--- Task goal ---
Copy out each line of the listing below in which the string "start" occurs.

--- Raw data ---
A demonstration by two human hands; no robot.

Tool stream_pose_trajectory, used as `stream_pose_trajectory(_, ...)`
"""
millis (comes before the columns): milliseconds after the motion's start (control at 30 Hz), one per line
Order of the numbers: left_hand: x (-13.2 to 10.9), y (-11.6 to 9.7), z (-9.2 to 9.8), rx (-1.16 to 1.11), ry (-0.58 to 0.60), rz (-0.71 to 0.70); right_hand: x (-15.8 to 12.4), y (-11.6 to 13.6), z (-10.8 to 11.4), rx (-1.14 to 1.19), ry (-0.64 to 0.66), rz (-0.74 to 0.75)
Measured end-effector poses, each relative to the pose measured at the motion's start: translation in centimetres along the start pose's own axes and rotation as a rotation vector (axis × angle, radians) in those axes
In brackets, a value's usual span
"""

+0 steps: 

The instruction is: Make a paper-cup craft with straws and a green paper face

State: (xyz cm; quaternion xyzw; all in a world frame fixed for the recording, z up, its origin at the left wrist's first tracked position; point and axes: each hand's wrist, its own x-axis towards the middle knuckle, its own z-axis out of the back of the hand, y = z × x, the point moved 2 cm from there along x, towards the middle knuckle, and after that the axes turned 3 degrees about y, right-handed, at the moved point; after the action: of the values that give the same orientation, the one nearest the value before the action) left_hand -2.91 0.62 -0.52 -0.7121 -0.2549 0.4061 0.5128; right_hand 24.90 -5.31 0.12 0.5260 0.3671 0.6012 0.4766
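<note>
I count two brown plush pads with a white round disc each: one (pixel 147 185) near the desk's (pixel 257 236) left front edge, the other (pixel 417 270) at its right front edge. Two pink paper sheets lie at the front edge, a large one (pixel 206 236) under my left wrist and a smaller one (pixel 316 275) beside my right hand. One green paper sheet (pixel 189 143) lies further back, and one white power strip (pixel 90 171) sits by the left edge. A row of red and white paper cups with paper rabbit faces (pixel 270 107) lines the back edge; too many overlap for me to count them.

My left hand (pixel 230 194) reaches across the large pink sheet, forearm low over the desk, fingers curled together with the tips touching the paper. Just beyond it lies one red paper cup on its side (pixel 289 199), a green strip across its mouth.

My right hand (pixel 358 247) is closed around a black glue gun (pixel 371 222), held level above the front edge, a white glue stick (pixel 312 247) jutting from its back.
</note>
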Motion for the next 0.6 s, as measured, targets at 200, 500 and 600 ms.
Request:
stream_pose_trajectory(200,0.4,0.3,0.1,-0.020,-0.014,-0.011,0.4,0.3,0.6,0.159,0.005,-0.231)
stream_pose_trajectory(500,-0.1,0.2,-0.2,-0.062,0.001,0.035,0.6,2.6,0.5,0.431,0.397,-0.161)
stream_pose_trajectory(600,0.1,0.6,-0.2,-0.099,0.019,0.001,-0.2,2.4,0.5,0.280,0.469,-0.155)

--- Output of the task ---
millis (comes before the columns): milliseconds after the motion's start (control at 30 Hz), one per line
Measured end-effector poses, each relative to the pose measured at the motion's start: translation in centimetres along the start pose's own axes and rotation as a rotation vector (axis × angle, radians) in those axes

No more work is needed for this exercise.